A young African emerged from the sanitary lane where he had been gossiping (until interrupted by Marina’s appearance) with some passing friends. He ran to his new mistress. He wore white shorts, a scarlet American-style shirt, tartan socks which were secured by mauve suspenders, and white tennis shoes. He stopped before her with a polite smile, which almost at once spread into a grin of pure friendliness. He was an amiable and cheerful young man by temperament. This was Marina’s first morning in her new home, and she was already conscious of the disproportion between her strong pity for her servant, and that inveterately cheerful face.
She did not, of course, speak any native language, but Charlie spoke English.
“Charlie, how long have you been working here?”
“Two years, madam.”
“Where do you come from?”
“Madam?”
“Where is your home?”
“Nyasaland.”
“Oh.” For this was hundreds of miles north.
“Do you go home to visit your family?”
“Perhaps this year, madam.”
“I see. Do you
like it here?”
“Madam?” A pause; and he involuntarily glanced back over the rubbish cans at the sanitary lane. He hoped that his friends, who worked on the other side of the town, and whom he did not often see, would not get tired of waiting for him. He hoped, too, that this new mistress (whose politeness to him he did not trust) was not going to choose this moment to order him to clean the silver or do the washing. He continued to grin, but his face was a little anxious, and his eyes rolled continually backwards at the sanitary lane.
“I hope you will be happy working for me,” said Marina.
“Oh, yes, madam,” he said at once, disappointedly; for clearly she was going to tell him to work.
“If there is anything you want, you must ask me. I am new to the country, and I may make mistakes.”

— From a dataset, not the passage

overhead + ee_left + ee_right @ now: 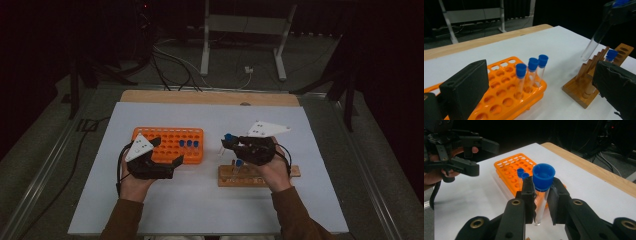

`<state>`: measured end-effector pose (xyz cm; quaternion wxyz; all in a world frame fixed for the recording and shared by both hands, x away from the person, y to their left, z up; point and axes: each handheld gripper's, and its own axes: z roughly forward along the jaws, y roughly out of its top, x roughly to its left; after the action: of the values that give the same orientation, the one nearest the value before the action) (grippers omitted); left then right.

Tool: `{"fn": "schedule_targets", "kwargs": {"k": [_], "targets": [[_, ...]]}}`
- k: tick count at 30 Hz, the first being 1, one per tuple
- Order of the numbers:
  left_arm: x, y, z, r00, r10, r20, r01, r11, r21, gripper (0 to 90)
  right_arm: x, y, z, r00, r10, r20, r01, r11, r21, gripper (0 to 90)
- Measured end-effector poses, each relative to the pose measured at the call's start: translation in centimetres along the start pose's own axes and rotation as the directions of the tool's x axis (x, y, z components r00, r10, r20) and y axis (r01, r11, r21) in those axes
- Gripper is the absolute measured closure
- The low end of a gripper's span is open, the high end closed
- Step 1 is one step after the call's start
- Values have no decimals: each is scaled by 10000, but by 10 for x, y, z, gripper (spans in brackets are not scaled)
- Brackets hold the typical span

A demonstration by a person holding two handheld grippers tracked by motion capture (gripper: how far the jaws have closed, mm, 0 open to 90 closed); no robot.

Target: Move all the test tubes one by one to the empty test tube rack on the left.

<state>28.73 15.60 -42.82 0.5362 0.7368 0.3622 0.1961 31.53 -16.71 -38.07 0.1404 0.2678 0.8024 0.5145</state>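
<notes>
I have the right tongs [541, 195] pinching a clear, blue-capped plastic test tube [541, 192] in the air between the orange plastic rack [170, 145] and the wooden stand [260, 176] (left tongs [167, 150] spread, idle), so next I judge it needs lowering upright into a stand hole.
</notes>
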Motion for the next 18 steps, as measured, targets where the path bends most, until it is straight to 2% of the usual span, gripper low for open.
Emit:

He hesitated, handling the words in his mind. But they were difficult, and he let them slip. He did not think in terms of countries, of continents. He knew the white man’s town—this town. He knew the veld. He knew the village from which he came. He knew, from his educated friends, that there was “a big water” across which the white men came in ships: he had seen pictures of ships in old magazines, but this “big water” was confused in his mind with the great lake in his own country. He understood that these white people came from places called England, Germany, Europe, but these were names to him. Once, a friend of his who had been three years to a mission school had said that Africa was one of several continents, and had shown him a tattered sheet of paper—one half of the map of the world—saying: Here is Africa, here is England, here is India. He pointed out Nyasaland, a tiny strip of country, and Charlie felt confused and diminished, for Nyasaland was what he knew, and it seemed to him so vast. Now, when Marina used the phrase “this country” Charlie saw, for a moment, this flat piece of paper, tinted pink and green and blue—the world. But from the sanitary lane came shouts of laughter—again he glanced anxiously over his shoulder; and Marina was conscious of a feeling remarkably like irritation. “Well, you may go,” she said formally; and saw his smile flash white right across his face. He turned, and ran back across the yard like an athlete, clearing the woodpile, then the rubbish cans, in a series of great bounds, and vanished behind the lavatories. Marina went inside her “flat” with what was, had she known it, an angry frown. “Disgraceful,” she muttered, including in this condemnation the bare room in which this man was expected to fit his life, the dirty sanitary lane bordered with stinking rubbish cans, and also his unreasonable cheerfulness.